_Task item_
From the records below, copy each line that has the word "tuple" in it.

_Available data_

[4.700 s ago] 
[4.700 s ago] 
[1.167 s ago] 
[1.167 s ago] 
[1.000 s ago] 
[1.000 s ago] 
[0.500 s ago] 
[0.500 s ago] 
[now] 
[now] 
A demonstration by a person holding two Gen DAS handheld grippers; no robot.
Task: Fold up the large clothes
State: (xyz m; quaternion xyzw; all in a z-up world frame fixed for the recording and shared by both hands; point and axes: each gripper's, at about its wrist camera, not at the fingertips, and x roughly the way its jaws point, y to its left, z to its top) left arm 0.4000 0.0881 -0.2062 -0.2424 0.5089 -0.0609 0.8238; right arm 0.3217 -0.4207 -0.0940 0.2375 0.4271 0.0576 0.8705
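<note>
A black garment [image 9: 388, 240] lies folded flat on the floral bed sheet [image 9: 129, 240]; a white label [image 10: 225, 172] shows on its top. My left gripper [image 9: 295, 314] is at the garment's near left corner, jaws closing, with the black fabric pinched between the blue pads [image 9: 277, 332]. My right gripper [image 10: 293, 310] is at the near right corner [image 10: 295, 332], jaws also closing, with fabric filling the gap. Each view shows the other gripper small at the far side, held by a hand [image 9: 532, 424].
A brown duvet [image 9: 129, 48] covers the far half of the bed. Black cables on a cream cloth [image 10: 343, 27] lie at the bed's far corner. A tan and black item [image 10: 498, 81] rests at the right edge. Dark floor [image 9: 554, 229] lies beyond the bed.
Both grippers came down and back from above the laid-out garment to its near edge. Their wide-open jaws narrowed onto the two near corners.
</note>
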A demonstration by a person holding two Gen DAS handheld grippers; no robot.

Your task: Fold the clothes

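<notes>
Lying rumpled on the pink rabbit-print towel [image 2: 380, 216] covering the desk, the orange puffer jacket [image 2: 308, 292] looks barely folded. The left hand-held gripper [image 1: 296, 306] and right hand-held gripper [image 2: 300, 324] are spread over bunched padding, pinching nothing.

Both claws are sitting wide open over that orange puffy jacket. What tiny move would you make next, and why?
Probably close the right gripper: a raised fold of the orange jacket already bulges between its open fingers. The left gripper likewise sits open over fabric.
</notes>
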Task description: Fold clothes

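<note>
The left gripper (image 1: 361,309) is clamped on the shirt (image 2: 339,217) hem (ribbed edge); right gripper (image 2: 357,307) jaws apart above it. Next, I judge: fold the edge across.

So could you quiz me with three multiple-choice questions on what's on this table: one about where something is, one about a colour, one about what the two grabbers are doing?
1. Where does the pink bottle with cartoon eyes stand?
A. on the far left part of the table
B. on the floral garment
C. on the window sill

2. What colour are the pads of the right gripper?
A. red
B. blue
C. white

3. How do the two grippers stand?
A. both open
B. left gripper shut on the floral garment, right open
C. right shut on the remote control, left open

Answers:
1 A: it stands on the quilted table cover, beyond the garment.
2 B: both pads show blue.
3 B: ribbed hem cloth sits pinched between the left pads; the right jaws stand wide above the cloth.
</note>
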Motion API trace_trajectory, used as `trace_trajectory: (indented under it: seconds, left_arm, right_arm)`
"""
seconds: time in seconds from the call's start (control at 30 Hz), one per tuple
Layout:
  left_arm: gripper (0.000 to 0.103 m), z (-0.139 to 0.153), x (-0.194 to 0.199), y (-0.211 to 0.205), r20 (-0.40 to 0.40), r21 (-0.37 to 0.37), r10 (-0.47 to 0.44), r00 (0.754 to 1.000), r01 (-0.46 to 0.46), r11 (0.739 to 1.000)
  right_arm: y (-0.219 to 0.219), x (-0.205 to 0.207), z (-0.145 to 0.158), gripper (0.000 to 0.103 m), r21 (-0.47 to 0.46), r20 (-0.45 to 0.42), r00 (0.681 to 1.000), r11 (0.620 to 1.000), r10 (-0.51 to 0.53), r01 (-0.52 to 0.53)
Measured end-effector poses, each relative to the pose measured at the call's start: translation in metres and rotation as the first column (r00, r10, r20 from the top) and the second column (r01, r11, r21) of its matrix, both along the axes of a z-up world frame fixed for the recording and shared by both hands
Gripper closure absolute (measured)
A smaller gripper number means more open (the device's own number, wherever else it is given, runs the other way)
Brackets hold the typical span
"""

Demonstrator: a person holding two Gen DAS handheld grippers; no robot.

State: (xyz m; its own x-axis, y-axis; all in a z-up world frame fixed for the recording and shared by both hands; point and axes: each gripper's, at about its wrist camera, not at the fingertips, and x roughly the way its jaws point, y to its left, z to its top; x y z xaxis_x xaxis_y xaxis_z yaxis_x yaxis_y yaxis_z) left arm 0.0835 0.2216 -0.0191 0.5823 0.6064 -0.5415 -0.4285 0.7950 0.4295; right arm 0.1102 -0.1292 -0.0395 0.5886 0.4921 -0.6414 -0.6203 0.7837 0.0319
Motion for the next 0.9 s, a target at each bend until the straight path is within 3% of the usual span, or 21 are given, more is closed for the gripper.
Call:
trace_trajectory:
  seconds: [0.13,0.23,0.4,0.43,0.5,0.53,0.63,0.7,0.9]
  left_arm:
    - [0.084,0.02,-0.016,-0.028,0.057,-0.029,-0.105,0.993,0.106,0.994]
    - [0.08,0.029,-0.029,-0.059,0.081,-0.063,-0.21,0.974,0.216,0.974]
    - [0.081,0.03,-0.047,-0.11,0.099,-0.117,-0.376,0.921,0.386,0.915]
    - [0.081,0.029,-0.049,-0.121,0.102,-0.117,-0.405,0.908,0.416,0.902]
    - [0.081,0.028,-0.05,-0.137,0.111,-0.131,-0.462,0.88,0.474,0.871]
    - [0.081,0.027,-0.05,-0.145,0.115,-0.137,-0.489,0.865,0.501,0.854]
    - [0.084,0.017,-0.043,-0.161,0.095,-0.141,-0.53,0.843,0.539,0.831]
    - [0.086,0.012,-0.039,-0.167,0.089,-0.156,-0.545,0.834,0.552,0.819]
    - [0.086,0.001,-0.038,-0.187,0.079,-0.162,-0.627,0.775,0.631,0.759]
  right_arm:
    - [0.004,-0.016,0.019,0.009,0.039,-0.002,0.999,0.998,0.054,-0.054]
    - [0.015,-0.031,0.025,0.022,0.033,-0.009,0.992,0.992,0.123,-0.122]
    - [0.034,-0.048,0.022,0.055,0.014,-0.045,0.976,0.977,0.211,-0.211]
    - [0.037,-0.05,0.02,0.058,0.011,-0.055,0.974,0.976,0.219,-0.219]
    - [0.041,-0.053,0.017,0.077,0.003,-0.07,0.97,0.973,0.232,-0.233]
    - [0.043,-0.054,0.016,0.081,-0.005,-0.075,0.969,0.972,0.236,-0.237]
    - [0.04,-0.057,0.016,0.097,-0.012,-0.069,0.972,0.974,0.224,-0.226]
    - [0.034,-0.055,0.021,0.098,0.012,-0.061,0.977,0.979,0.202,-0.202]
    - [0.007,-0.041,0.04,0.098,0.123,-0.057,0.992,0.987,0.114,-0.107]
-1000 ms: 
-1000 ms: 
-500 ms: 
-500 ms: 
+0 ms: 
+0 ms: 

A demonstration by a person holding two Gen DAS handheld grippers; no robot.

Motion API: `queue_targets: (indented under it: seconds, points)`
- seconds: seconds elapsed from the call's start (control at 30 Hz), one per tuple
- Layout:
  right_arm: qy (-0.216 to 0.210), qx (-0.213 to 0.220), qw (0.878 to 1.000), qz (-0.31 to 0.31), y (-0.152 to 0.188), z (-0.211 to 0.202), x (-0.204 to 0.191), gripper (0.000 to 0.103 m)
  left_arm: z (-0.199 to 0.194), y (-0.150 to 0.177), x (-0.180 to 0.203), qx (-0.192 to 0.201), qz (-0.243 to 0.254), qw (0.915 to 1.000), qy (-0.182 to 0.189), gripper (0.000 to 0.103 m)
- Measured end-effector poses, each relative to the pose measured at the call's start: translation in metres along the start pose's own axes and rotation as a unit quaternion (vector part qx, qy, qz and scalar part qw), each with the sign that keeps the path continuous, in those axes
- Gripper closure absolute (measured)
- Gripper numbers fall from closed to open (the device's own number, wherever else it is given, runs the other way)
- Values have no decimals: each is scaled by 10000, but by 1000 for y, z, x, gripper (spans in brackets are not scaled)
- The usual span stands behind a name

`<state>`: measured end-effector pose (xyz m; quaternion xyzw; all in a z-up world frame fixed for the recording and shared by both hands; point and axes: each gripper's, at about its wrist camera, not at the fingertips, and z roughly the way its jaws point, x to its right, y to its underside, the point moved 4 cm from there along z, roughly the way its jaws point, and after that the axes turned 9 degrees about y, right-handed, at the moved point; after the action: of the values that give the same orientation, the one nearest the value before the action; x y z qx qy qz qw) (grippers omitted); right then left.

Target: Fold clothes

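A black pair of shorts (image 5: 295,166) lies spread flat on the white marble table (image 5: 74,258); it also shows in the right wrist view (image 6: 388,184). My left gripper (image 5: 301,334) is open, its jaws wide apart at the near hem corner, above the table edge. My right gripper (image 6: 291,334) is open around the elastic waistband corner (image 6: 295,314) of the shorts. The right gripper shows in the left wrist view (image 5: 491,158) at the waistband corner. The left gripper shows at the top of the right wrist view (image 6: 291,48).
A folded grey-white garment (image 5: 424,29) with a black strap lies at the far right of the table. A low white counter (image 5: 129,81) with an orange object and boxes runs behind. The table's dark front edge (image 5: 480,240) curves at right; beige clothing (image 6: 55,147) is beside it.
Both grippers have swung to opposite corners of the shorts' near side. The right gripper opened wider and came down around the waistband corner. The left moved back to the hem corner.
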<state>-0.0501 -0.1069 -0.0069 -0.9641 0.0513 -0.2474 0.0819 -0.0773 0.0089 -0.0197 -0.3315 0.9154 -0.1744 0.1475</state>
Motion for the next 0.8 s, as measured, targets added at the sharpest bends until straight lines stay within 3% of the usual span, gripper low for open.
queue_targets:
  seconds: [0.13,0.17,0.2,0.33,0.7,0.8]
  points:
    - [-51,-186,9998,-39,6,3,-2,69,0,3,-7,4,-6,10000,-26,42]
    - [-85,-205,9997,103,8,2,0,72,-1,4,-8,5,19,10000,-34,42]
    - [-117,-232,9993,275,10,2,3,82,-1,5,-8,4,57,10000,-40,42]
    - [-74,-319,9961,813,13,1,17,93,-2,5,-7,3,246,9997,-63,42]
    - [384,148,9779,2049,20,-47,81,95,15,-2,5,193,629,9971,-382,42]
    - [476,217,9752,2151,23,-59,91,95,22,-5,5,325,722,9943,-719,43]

_Solution to the exercise_
seconds: time in seconds from the call's start (control at 30 Hz), one per tuple
- seconds: seconds elapsed from the call's start (control at 30 Hz), one per tuple

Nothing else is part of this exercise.